The Sky Is Falling: Perils and Pitfalls of Long-Range Predictions, An Islamic Perspective
Posted Dec 24, 2008

The Sky Is Falling: Perils and Pitfalls of Long-Range Predictions, An Islamic Perspective

by Dr. Robert D. Crane

  One of the most astute Saudi investors has expressed concern about the forecast by Gerald Celente shortly before Christmas, 2008, in an interview with Fox News that a social revolution will be sparked during the next four years by the collapse of the American economy followed by an ensuing inflation in a continuing downward spiral unlike anything in American history.

  Celente, who is CEO of Trends Research Institute, has the best track record in the professional forecasting industry, so when he speaks people listen.  He was almost alone in predicting well in advance the 1987 stock market crash, the 1990 collapse of the Soviet Union, and the 1997 Asian Currency Crisis.  More than a year ago, in November, 2007, he told the UPI that the following year would be known as “The Panic of 2008,” adding that “giants would tumble to their deaths,” as indeed happened with Lehman Brothers, Bear Stearns, and other untouchables.  He forecast the sub-prime mortgage collapse and a massive 90% devaluation of the dollar from a failed rescue effort.

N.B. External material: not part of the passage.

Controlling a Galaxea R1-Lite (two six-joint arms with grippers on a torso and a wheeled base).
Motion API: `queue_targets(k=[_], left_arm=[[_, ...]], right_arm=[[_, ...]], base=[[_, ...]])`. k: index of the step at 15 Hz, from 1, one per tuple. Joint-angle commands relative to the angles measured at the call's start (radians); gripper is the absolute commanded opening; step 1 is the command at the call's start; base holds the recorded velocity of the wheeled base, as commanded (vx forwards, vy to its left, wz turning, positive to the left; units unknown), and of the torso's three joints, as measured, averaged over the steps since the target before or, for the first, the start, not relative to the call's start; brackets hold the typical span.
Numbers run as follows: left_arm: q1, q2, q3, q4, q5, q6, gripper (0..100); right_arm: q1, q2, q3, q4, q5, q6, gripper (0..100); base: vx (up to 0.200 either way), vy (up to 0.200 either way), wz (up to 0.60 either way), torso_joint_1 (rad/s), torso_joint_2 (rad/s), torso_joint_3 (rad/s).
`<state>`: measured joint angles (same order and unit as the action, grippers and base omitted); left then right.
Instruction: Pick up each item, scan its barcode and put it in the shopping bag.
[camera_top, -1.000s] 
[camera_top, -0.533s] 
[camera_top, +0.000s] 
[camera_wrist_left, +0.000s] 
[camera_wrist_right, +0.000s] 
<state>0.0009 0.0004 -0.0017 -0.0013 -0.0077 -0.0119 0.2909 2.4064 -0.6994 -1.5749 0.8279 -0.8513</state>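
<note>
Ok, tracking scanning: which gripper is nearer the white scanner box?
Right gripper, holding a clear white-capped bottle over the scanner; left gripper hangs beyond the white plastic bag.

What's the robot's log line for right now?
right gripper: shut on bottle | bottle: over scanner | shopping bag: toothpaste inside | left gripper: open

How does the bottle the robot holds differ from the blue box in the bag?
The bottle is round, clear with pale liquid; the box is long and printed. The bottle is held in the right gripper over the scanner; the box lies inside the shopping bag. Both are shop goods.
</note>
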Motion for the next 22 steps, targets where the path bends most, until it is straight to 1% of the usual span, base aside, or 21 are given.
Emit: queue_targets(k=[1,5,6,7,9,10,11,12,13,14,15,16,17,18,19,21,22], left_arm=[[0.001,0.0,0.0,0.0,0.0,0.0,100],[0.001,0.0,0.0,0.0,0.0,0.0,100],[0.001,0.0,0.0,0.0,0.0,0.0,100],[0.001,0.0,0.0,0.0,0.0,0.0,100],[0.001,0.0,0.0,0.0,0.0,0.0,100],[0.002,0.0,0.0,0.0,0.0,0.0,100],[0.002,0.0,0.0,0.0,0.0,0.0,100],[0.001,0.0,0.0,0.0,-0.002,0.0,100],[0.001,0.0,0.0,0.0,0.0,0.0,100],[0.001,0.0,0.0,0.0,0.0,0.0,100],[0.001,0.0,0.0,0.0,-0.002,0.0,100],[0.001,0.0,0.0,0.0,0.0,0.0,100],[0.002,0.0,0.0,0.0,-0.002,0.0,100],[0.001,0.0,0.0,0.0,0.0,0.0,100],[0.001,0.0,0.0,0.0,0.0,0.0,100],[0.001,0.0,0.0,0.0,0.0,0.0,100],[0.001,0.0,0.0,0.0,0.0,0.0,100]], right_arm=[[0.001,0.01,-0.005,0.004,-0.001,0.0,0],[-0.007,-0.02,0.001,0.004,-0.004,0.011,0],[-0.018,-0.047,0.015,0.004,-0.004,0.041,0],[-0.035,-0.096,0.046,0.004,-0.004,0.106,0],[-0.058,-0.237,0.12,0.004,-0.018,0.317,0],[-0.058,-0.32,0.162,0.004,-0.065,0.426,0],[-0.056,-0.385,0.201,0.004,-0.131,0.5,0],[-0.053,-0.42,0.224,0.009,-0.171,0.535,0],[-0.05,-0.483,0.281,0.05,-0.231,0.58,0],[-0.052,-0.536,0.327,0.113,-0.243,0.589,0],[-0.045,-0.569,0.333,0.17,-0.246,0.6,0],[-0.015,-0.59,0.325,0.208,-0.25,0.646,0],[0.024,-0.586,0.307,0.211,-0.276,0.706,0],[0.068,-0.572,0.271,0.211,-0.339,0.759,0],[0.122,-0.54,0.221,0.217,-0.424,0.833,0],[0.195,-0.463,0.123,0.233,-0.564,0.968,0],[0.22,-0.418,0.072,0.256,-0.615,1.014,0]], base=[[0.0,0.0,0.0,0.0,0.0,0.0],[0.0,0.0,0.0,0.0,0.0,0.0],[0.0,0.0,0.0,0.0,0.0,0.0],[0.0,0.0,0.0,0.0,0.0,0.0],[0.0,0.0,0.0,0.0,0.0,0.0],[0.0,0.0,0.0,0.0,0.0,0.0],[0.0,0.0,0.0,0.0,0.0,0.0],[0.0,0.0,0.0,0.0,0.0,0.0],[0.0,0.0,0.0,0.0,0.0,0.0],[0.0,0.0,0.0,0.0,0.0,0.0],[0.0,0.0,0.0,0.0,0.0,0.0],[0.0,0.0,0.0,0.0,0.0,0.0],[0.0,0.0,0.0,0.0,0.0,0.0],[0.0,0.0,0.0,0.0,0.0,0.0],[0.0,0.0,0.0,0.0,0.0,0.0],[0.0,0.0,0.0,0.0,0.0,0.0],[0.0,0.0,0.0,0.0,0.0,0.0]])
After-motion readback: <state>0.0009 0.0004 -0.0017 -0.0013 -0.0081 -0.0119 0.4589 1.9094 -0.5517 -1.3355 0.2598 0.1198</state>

    His credentials are respected by everyone.  CNN Headline News says, “When CNN wants to know about the Top Trends, we ask Gerald Celente.”  CNBC comments, “There’s not a better trend forecaster than Gerald Celente.  The man knows what he’s talking about.”  The Wall Street Journal advises, “Those who take their predictions seriously consider Gerald Celente and the Trends Research Institute.”  The New York Times explains that, “Mr. Celente tracks the world’s social, economic, and business trends for corporate clients.”  The Atlanta Journal-Constitution adds, “Gerald Celente is always ahead of the curve on trends and uncannily on the mark.”  The Los Angeles Times asserts that, “The Trends Research Institute is the Standard and Poors of popular culture.”  The New York Post opines that, “If Nostradamus were alive today, he’d have a hard time keeping up with Gerald Celente.”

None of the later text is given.